> [Work to complete]:
Please copy out every line in the entries that includes the word "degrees".

▬▬▬▬▬▬

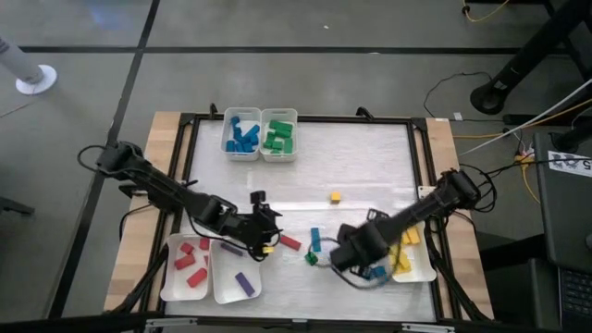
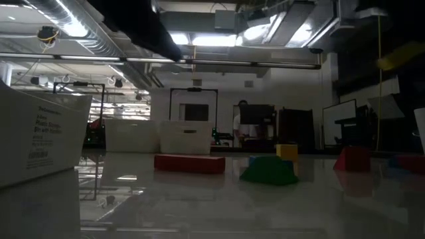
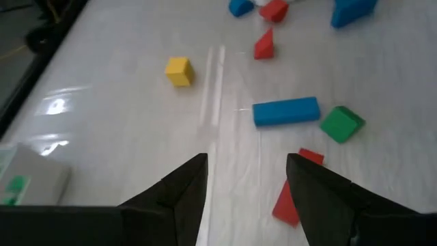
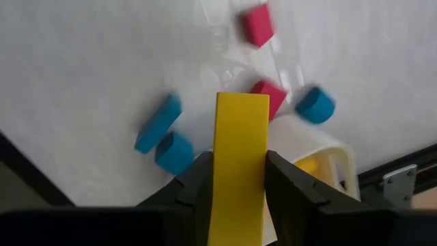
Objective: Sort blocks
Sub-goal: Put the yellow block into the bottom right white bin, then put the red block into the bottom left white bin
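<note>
My right gripper [image 4: 239, 162] hangs over the table's near right part [image 1: 344, 255], shut on a yellow bar [image 4: 242, 130]. My left gripper [image 3: 246, 160] stands open and slanting down near the table's near middle [image 1: 267, 237], nothing between its fingers. Ahead of it lie a red bar [image 3: 293, 195], a blue bar [image 3: 285, 111], a green block [image 3: 341, 123] and a yellow cube [image 3: 178, 70], each flat on the table. In the low view the red bar [image 2: 189, 163], a green block [image 2: 269, 170] and the yellow cube [image 2: 287, 151] show; no gripper does. My right gripper pinches the yellow bar's two long sides [image 4: 240, 179] between its two fingers [image 4: 199, 183]. The fingers come from above, pointing down, and run along the bar. The bar's free end [image 4: 242, 102] sticks out past the fingertips, clear of the table.
White trays stand at the far edge with blue [image 1: 242, 135] and green [image 1: 278, 135] blocks, at the near left with red [image 1: 190, 266] and purple [image 1: 237, 279], and at the near right with yellow [image 1: 413, 259]. Loose blue [image 4: 167, 140] and red [image 4: 257, 24] blocks lie below my right gripper.
</note>
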Motion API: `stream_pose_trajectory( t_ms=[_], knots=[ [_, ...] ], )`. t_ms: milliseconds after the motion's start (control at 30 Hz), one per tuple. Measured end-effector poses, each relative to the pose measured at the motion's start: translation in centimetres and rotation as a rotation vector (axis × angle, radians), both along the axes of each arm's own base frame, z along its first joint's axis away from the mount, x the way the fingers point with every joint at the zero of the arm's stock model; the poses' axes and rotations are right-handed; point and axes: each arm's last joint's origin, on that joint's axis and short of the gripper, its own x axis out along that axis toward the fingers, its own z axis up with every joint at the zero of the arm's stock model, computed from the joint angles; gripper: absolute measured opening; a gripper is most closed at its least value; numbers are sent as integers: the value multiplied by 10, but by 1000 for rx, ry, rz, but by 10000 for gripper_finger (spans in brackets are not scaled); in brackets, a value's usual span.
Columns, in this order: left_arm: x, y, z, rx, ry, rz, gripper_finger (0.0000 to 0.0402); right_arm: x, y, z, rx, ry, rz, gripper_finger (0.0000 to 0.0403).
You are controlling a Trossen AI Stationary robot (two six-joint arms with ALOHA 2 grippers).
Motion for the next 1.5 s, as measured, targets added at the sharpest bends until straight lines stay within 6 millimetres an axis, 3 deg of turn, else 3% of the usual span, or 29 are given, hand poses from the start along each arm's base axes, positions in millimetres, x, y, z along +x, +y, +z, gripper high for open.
stream_pose_trajectory(
  t_ms=[267,500,700,1100,1267,1500],
  knots=[
    [23,-3,-30,27,37,-73,188,-40,53,-4,-48,-11,26,117],
    [30,-6,-29,55,-11,-114,188,-75,75,-26,-131,42,44,117],
    [31,-6,-27,48,-32,-113,188,-91,80,-38,-177,73,86,117],
    [31,-9,-28,4,-2,-208,188,-99,72,-57,-231,140,93,121],
    [34,-7,-34,-39,31,-281,188,-102,71,-60,-216,188,79,162],
    [44,-1,-60,-49,122,-309,188,-102,71,-60,-215,187,80,225]
  ],
)
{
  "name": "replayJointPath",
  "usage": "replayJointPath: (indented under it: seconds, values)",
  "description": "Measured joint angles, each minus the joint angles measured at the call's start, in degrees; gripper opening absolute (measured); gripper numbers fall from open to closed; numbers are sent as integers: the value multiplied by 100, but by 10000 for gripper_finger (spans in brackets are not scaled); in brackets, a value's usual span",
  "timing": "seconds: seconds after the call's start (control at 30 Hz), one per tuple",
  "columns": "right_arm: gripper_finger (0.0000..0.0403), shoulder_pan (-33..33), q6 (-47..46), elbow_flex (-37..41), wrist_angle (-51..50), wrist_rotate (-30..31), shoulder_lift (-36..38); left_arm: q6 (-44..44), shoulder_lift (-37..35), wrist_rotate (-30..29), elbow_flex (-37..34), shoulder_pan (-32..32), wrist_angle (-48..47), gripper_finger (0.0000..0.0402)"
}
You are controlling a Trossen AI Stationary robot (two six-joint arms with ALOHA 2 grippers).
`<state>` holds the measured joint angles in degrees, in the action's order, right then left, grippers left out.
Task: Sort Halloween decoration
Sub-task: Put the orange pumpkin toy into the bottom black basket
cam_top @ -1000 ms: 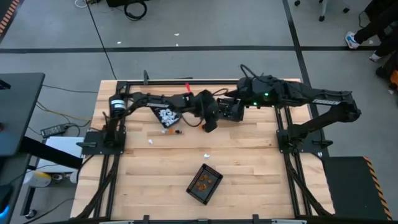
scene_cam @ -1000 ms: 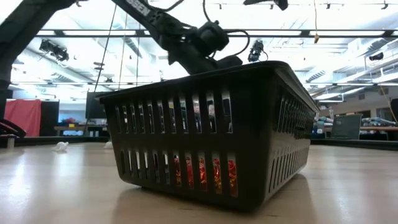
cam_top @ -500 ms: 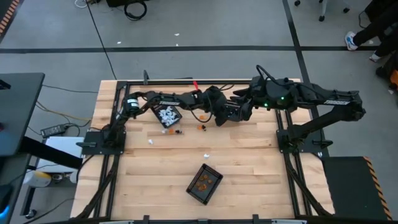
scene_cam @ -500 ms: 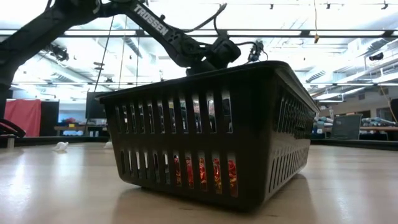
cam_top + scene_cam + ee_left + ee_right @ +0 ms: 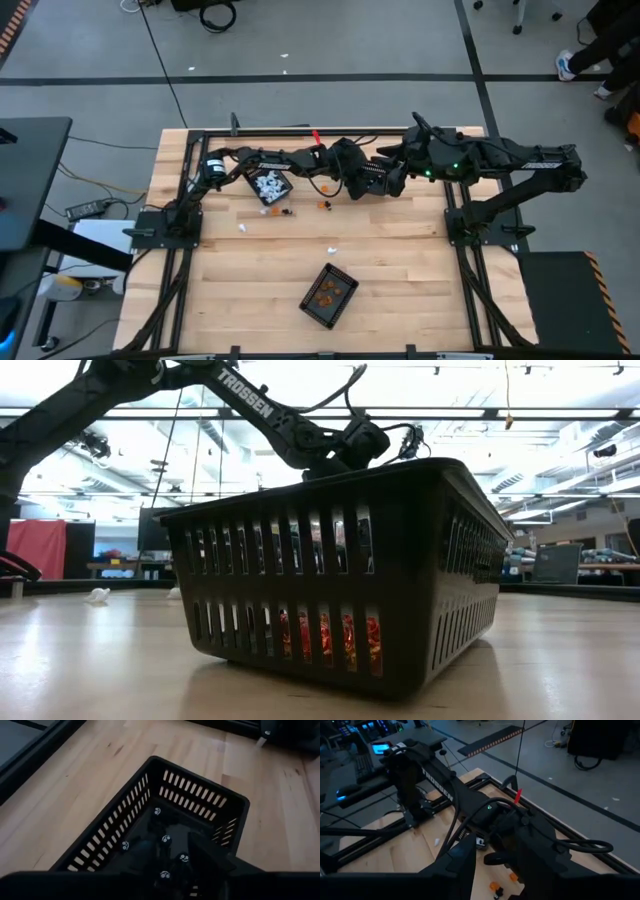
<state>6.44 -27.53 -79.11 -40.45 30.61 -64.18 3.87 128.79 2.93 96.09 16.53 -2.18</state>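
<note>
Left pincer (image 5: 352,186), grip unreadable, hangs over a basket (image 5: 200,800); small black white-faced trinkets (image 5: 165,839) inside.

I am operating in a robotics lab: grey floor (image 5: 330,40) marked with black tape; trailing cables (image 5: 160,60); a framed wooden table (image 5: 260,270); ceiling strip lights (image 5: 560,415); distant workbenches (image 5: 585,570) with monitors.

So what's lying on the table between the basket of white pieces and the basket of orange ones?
In the high view, loose trinkets: a white one and another white one, on otherwise bare wood between the white-filled basket and the orange-filled basket.
</note>
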Motion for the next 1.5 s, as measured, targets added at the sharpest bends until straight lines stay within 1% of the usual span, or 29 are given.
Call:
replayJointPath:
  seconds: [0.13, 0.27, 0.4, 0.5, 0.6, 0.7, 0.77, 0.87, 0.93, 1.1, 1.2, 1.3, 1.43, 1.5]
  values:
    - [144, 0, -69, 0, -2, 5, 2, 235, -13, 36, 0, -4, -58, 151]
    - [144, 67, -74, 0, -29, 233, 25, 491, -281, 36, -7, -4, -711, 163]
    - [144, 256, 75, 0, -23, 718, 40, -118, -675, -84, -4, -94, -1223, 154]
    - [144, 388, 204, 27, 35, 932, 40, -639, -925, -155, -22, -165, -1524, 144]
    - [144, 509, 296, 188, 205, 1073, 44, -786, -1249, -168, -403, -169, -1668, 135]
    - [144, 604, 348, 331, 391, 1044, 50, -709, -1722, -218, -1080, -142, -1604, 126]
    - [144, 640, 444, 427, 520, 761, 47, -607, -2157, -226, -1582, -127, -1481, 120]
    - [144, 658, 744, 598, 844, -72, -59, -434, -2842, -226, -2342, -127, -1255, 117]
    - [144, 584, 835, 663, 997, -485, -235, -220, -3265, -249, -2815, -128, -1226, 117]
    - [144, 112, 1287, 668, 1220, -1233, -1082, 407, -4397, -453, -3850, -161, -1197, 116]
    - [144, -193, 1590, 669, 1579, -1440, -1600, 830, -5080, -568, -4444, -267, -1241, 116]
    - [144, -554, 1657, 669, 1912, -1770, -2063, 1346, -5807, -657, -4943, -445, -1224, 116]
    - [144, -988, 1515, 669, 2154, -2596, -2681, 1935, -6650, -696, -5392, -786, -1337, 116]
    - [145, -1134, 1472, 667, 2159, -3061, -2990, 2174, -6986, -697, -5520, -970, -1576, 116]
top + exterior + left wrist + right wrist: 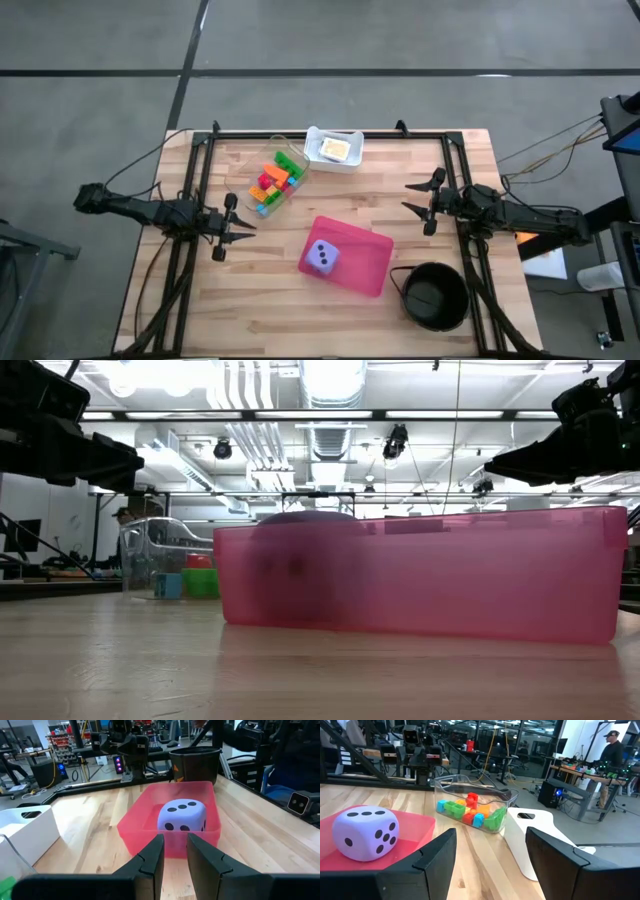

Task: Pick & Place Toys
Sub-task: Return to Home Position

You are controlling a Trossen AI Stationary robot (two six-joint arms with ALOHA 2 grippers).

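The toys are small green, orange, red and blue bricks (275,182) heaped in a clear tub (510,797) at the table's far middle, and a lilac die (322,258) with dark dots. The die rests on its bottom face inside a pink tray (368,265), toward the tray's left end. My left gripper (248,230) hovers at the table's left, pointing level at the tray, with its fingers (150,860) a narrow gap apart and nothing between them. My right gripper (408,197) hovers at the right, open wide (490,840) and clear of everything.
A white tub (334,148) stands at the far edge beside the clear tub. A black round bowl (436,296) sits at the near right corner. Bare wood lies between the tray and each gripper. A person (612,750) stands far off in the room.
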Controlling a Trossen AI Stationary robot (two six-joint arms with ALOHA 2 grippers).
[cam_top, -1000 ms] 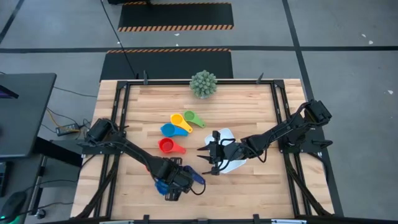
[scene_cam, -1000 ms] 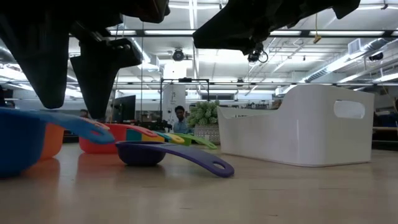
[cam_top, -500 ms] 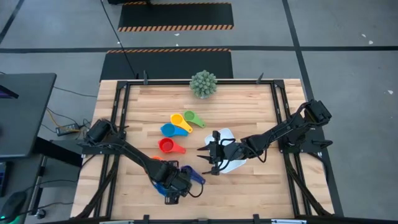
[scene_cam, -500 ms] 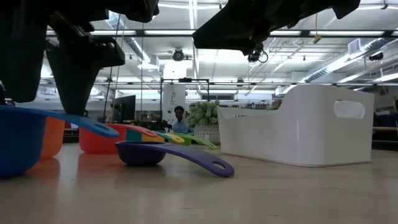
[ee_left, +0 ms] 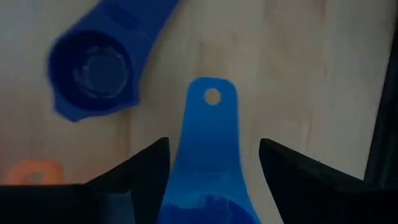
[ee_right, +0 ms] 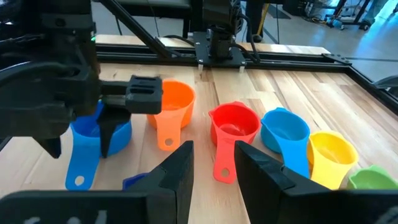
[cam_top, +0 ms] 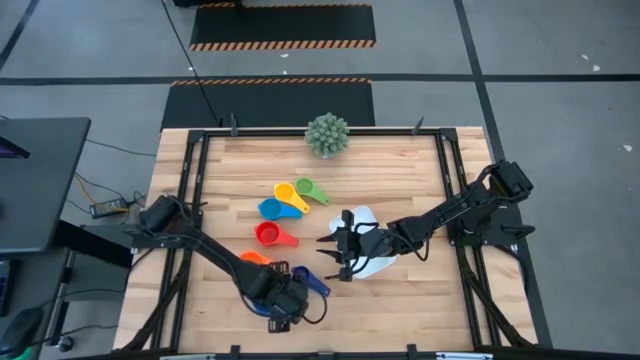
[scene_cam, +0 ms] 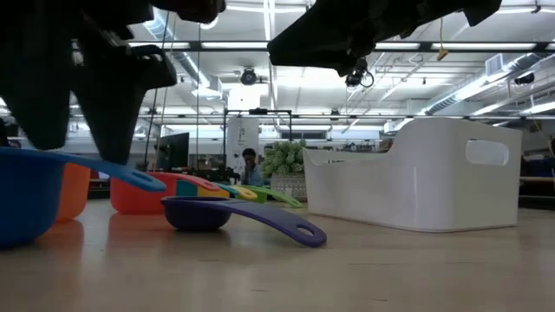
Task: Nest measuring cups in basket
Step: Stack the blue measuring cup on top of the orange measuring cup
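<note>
A blue cup (ee_left: 208, 149) stands on the table near the front edge, its handle pointing away from my left gripper. My left gripper (ee_left: 211, 168) is open over it, one finger on either side of the handle, and I see no touch. It also shows in the high view (cam_top: 280, 302). A dark blue cup (ee_left: 93, 74) lies beside it. The orange (cam_top: 255, 258), red (cam_top: 267, 234), light blue (cam_top: 272, 208), yellow (cam_top: 285, 190) and green (cam_top: 306, 187) cups stand in a row on the wood. My right gripper (cam_top: 330, 250) is open and empty, above the left end of the white basket (scene_cam: 416, 182).
A green spiky ball plant (cam_top: 327, 134) stands at the table's far edge. A black frame rail (cam_top: 200, 180) runs around the tabletop. Bare wood lies at the far left and near right. A person stands in the room behind (scene_cam: 251, 165).
My left gripper has gone a little toward the table's near edge, along the blue cup, which stays on the table. The orange cup now shows uncovered in the high view. My right arm has kept still.
</note>
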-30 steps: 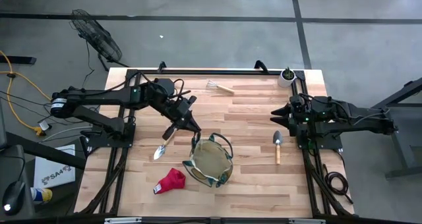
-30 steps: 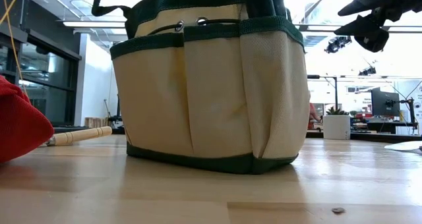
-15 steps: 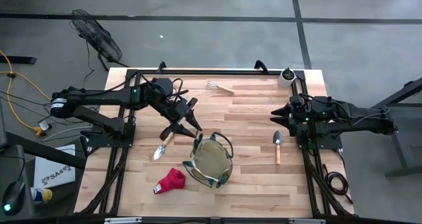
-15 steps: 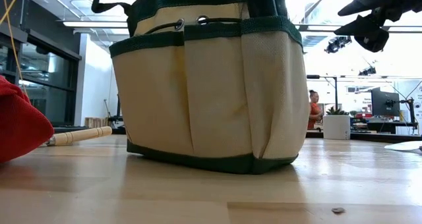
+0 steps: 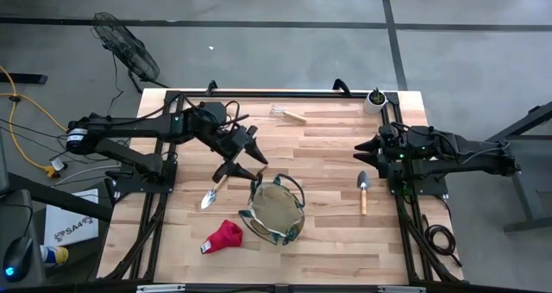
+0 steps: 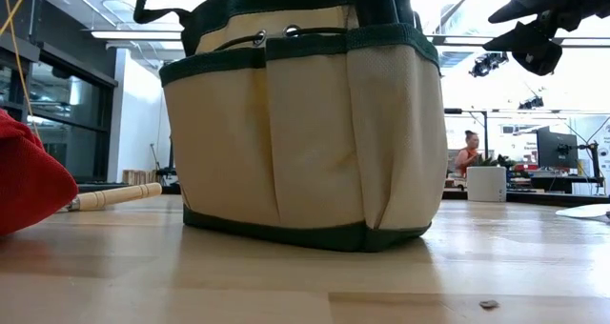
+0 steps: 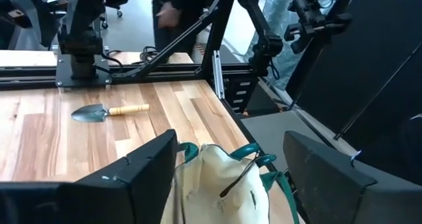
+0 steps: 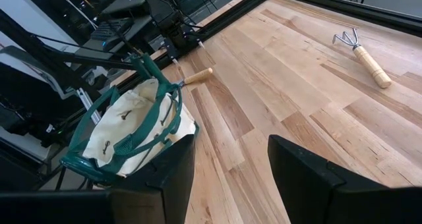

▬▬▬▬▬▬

> [Answer to this problem]:
  "description": "Measured joint angles, each minus the joint angles measured at the call's start, in degrees; gripper opening absolute (measured); gripper numbers fall from open to closed; numbers are sent as integers: the value multiplied by 100, but by 10000 for gripper_finger (spans in brackets are not scaled); in brackets, a value's usual span",
`<state>` holds the measured joint angles in degrees, in the action's order, right then left, grippers left out.

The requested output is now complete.